» **Given data**
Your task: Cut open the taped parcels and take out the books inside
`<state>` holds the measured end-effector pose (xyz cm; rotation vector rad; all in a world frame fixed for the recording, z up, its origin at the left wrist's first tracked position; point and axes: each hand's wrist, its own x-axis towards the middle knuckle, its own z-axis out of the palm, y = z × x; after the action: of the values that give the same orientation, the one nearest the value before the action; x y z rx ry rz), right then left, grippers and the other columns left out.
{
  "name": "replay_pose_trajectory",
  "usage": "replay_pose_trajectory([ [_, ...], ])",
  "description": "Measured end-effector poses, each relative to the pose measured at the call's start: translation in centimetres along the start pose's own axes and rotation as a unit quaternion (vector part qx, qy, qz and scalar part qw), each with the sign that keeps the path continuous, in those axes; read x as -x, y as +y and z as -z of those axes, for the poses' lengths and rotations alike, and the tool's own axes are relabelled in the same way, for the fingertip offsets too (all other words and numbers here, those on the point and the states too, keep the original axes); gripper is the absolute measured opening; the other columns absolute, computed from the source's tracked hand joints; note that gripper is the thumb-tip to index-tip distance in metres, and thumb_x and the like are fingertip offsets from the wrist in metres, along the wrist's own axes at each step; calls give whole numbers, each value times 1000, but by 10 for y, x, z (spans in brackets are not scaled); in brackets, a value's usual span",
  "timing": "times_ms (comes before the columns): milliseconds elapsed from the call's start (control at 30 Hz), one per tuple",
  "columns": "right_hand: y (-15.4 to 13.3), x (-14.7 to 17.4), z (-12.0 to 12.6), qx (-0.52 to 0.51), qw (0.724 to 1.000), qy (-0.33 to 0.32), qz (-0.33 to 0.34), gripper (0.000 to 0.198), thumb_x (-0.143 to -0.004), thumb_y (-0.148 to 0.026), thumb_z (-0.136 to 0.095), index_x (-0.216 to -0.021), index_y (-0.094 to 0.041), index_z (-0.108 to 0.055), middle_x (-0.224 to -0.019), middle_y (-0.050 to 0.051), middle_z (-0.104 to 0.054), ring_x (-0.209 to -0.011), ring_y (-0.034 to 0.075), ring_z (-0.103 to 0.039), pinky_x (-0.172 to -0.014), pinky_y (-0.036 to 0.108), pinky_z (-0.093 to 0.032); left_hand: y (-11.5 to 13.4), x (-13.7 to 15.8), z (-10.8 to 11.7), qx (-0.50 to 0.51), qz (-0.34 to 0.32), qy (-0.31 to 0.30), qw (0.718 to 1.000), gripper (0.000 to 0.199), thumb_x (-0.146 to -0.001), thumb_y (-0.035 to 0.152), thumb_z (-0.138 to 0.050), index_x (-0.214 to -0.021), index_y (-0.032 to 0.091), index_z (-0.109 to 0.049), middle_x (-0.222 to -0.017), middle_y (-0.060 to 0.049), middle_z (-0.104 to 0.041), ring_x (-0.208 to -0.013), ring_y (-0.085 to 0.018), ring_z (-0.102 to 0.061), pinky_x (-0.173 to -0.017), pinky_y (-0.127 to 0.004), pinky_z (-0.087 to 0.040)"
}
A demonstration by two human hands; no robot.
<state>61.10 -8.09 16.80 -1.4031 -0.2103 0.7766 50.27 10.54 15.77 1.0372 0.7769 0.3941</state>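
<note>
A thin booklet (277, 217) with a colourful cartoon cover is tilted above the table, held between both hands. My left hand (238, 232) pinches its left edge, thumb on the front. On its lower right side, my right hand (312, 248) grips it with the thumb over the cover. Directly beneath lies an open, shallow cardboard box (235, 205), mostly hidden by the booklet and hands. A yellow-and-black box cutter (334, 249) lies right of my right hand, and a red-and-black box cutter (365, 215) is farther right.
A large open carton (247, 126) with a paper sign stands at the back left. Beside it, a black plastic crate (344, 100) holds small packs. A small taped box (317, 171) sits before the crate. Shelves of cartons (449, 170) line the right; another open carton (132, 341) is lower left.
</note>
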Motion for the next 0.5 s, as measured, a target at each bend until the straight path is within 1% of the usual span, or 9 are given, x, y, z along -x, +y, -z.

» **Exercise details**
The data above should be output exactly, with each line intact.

» **Output of the exercise**
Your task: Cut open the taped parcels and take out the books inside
`<state>` holds the measured end-effector pose (xyz cm; rotation vector rad; all in a world frame fixed for the recording, z up, its origin at the left wrist's first tracked position; point and axes: each hand's wrist, its own x-axis towards the middle knuckle, its own z-axis out of the palm, y = z × x; after the action: of the values that give the same orientation, the one nearest the value before the action; x y z rx ry rz), right then left, grippers and the other columns left out.
{
  "name": "replay_pose_trajectory",
  "usage": "replay_pose_trajectory([ [_, ...], ])",
  "description": "Measured end-effector poses, each relative to the pose measured at the call's start: translation in centimetres along the start pose's own axes and rotation as a unit quaternion (vector part qx, qy, qz and scalar part qw), each with the sign that keeps the path continuous, in those axes; read x as -x, y as +y and z as -z of those axes, for the poses' lengths and rotations alike, and the tool's own axes are relabelled in the same way, for the fingertip offsets too (all other words and numbers here, those on the point and the states too, keep the original axes); gripper is the absolute measured opening; the other columns absolute, computed from the source's tracked hand joints; note that gripper is the thumb-tip to index-tip distance in metres, and thumb_x and the like are fingertip offsets from the wrist in metres, along the wrist's own axes at each step; calls give whole numbers, each value times 1000, but by 10 for y, x, z (spans in brackets are not scaled); in brackets, a value's usual span",
  "timing": "times_ms (comes before the columns): milliseconds elapsed from the call's start (control at 30 Hz), one per tuple",
  "columns": "right_hand: y (-15.4 to 13.3), x (-14.7 to 17.4), z (-12.0 to 12.6), qx (-0.52 to 0.51), qw (0.724 to 1.000), qy (-0.33 to 0.32), qz (-0.33 to 0.34), gripper (0.000 to 0.198), thumb_x (-0.143 to -0.004), thumb_y (-0.148 to 0.026), thumb_z (-0.136 to 0.095), index_x (-0.216 to -0.021), index_y (-0.094 to 0.041), index_z (-0.108 to 0.055), middle_x (-0.224 to -0.019), middle_y (-0.050 to 0.051), middle_z (-0.104 to 0.054), ring_x (-0.209 to -0.011), ring_y (-0.034 to 0.075), ring_z (-0.103 to 0.039), pinky_x (-0.172 to -0.014), pinky_y (-0.036 to 0.108), pinky_z (-0.093 to 0.032); left_hand: y (-11.5 to 13.4), x (-13.7 to 15.8), z (-10.8 to 11.7), qx (-0.50 to 0.51), qz (-0.34 to 0.32), qy (-0.31 to 0.30), qw (0.718 to 1.000), gripper (0.000 to 0.199), thumb_x (-0.146 to -0.001), thumb_y (-0.035 to 0.152), thumb_z (-0.138 to 0.050), index_x (-0.214 to -0.021), index_y (-0.032 to 0.091), index_z (-0.109 to 0.049), middle_x (-0.222 to -0.017), middle_y (-0.060 to 0.049), middle_z (-0.104 to 0.041), ring_x (-0.208 to -0.013), ring_y (-0.085 to 0.018), ring_z (-0.102 to 0.061), pinky_x (-0.173 to -0.017), pinky_y (-0.127 to 0.004), pinky_z (-0.087 to 0.040)"
}
A demonstration by two human hands; no robot.
<state>61.10 -8.09 16.80 -1.4031 -0.2103 0.7766 50.27 10.54 15.77 1.0372 0.7769 0.3941</state>
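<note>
A thin booklet (277, 217) with a colourful cartoon cover is tilted above the table, held between both hands. My left hand (238, 232) pinches its left edge, thumb on the front. On its lower right side, my right hand (312, 248) grips it with the thumb over the cover. Directly beneath lies an open, shallow cardboard box (235, 205), mostly hidden by the booklet and hands. A yellow-and-black box cutter (334, 249) lies right of my right hand, and a red-and-black box cutter (365, 215) is farther right.
A large open carton (247, 126) with a paper sign stands at the back left. Beside it, a black plastic crate (344, 100) holds small packs. A small taped box (317, 171) sits before the crate. Shelves of cartons (449, 170) line the right; another open carton (132, 341) is lower left.
</note>
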Motion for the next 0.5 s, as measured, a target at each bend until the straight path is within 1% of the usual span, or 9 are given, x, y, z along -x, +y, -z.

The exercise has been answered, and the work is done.